Sebbene meno che nelle settimane passate, ancora oggi molti ragazzi dicono “tanto, pure se mi prendo il coronavirus, non mi succede niente”. Ma non è così…
“No, non è così. Un’infezione virale di questo tipo può lasciare strascichi per diverse settimane: per esempio una miastenia, ovvero un senso di intensa e costante stanchezza. Una infiammazione a livello cardiologico. Può durare a lungo anche l’assenza del senso di gusto e olfatto, che secondo uno studio irlandese è frequente soprattutto nei giovani. Parliamo di effetti transitori, ma comunque di disagi. E di disagi evitabili. Noi non sappiamo cosa questo virus lascia in eredità una volta passata l’infezione, anche se lo si incontra a 20 anni”.
Quindi le regole di comportamento vanno rispettate non soltanto per un senso di altruismo nei confronti di genitori e nonni (il che sarebbe per altro giusto, e anche sufficiente). Ma pure, più egoisticamente, per se stessi
“Mettere in atto i comportamenti adeguati di protezione dall’infezione da coronavirus significa proteggere anche se stessi. Certamente. In ogni caso essere davvero maturi vuol dire tenere in conto la propria salute e quella delle persone a cui si vuole bene: genitori, nonni, parenti anziani.

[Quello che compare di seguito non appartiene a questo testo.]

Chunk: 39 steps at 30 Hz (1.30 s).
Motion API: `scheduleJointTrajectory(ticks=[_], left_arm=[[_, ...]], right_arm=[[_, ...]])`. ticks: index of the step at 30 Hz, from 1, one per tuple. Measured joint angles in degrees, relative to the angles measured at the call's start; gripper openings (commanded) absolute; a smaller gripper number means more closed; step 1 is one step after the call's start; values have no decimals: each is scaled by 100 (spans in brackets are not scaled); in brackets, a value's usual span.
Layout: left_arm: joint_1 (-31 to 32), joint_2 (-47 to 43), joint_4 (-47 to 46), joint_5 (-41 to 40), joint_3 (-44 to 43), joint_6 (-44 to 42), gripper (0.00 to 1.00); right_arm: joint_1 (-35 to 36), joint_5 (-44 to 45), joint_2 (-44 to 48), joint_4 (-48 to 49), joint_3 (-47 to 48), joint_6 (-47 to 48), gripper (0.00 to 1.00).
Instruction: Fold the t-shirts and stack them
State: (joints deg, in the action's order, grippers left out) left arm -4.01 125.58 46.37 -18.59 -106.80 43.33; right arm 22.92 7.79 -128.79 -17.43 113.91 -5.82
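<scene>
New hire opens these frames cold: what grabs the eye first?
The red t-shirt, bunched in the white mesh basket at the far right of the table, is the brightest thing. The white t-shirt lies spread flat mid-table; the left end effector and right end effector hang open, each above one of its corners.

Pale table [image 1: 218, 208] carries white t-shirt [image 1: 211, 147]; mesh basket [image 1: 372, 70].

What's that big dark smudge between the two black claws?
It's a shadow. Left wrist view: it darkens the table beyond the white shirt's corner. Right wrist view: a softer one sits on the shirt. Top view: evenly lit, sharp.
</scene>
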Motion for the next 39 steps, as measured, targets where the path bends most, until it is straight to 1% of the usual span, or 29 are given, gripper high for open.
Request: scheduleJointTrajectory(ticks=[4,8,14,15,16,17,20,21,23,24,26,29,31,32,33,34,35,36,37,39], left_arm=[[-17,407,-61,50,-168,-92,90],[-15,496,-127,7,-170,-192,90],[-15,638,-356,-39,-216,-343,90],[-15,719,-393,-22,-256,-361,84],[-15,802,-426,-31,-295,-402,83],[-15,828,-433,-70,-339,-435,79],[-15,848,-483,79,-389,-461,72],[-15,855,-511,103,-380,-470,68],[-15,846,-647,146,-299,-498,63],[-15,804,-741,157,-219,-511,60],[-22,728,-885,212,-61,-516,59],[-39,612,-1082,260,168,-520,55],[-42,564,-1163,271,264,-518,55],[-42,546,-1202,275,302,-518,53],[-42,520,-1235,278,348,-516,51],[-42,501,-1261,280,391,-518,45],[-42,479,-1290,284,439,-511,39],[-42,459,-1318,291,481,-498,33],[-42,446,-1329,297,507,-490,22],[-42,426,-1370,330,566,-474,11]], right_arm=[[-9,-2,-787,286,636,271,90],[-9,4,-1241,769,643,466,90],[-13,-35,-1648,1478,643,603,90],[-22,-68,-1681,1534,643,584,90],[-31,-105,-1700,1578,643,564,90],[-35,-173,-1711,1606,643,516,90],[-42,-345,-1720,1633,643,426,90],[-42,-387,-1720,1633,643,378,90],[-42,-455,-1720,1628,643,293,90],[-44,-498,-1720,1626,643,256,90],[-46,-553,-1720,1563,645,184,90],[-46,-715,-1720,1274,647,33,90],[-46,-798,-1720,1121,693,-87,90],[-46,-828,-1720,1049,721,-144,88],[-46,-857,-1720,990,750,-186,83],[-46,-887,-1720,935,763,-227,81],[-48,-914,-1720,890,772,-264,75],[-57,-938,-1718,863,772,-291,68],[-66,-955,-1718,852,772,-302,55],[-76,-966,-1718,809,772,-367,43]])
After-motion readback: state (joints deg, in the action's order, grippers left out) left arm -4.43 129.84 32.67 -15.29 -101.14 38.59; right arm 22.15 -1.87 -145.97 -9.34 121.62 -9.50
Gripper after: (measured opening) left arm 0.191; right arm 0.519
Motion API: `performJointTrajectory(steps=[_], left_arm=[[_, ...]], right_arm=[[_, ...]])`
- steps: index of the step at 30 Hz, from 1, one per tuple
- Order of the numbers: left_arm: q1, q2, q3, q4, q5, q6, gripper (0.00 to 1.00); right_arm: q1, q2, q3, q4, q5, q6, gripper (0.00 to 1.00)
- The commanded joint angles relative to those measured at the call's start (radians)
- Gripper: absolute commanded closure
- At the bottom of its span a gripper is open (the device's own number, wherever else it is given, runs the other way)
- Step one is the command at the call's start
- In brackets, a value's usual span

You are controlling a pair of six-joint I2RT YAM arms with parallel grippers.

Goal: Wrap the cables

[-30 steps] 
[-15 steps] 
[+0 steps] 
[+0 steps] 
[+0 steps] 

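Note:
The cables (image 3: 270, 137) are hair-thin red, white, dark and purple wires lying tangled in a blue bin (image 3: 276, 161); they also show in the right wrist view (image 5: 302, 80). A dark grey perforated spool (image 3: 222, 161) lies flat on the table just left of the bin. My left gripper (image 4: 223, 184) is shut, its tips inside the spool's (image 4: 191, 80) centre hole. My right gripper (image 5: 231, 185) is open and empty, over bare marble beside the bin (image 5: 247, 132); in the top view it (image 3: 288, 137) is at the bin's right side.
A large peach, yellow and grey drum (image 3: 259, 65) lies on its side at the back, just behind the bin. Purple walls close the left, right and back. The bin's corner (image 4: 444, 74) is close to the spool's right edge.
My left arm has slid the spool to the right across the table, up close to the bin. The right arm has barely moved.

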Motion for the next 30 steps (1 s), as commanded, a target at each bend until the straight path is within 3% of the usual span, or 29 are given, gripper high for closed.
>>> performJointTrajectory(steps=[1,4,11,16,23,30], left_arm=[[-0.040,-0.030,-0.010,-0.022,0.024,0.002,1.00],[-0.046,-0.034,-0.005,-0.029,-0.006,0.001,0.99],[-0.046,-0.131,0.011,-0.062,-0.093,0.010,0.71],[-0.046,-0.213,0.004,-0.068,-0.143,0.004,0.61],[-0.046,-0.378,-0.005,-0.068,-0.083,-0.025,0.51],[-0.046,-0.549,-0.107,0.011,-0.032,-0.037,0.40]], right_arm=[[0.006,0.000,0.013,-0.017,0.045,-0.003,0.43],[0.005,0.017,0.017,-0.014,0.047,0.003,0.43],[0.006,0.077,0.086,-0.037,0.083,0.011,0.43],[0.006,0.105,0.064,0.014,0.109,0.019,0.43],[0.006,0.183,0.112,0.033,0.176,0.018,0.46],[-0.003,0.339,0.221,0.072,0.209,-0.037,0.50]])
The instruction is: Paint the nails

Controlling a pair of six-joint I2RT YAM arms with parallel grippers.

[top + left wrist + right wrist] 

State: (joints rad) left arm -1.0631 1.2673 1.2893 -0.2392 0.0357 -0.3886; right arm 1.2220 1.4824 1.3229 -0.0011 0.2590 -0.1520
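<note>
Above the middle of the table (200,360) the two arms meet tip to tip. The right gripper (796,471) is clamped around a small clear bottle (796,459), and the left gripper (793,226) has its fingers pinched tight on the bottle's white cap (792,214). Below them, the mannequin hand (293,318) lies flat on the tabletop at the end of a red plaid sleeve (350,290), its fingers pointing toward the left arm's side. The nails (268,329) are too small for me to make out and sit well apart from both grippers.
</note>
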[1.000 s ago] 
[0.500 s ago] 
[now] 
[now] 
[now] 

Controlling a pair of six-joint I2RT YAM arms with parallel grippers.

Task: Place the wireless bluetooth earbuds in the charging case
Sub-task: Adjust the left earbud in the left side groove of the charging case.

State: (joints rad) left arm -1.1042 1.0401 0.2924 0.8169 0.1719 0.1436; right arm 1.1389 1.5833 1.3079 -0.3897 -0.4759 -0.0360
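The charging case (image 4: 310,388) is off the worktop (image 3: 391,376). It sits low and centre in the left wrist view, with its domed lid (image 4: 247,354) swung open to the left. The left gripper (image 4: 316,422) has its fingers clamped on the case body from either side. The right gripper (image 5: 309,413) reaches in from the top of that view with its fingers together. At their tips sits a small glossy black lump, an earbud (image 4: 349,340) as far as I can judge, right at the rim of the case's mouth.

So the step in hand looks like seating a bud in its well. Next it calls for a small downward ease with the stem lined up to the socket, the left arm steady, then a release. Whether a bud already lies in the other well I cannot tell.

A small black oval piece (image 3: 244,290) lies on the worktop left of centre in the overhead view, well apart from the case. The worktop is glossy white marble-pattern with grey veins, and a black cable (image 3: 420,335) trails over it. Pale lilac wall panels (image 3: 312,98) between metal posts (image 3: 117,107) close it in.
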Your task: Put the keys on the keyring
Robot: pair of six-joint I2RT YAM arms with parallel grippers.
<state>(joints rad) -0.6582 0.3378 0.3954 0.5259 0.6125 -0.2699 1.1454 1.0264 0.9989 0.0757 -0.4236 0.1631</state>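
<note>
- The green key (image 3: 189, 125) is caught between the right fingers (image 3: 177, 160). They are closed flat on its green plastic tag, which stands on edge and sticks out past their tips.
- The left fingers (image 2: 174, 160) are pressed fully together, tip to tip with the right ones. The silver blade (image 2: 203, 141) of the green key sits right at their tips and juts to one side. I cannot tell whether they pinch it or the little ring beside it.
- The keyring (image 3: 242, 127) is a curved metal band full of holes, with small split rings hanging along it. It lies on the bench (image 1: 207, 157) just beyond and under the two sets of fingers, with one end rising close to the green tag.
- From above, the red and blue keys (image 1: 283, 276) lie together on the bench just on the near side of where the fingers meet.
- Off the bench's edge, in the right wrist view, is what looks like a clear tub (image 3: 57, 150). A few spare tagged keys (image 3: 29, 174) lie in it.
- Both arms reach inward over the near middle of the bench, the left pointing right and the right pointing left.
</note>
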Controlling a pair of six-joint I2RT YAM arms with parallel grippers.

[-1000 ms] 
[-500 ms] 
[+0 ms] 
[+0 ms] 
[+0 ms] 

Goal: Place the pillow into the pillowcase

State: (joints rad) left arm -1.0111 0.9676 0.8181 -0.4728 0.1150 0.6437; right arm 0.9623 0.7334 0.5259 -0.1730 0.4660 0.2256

Che col Sars-cov-2 rischiano di più”.
Torniamo al tampone: cosa fare in caso di sintomi o di contatto con un positivo al Covid, o se si ritorna da zone ritenute pericolose?
“Bisogna avvisare la Asl di competenza che indirizza al centro o al drive in dove recarsi per sottoporsi al test. Chi torna in aereo da zone a rischio può trovare in aeroporto personale che effettua il test, ma oggi non tutti gli aeroporti sono attrezzati per questo. Va detto che molti ragazzi stanno chiedendo il test, c’è una consapevolezza e maturità , anche se acquisita in ritardo”
Infine, cose fare se il tampone è positivo?
“Mettersi in quarantena per 14 giorni. Quarantena non significa prigione: non necessariamente bisogna stare chiusi in una stanza, ma indossare sempre la mascherina e naturalmente mettere in atto tutte le altre misure di protezione dal virus. Dopo due settimane si ripete il tampone: se è negativo si ripete dopo 48 ore, e se anche il secondo tampone è negativo si è liberi. Oggi ancora non sappiamo quanto dura l’immunità , ma certamente possiamo contare su uno-due mesi di mesi protezione”.
Se dovesse rivolgersi ai ragazzi direttamente cosa direbbe?
“Dimostrate di essere maturi, se a 18 anni si può votare e decidere chi ci governerà e amministrerà , anche voi direttamente potete decidere il vostro futuro e quello di chi avete intorno”.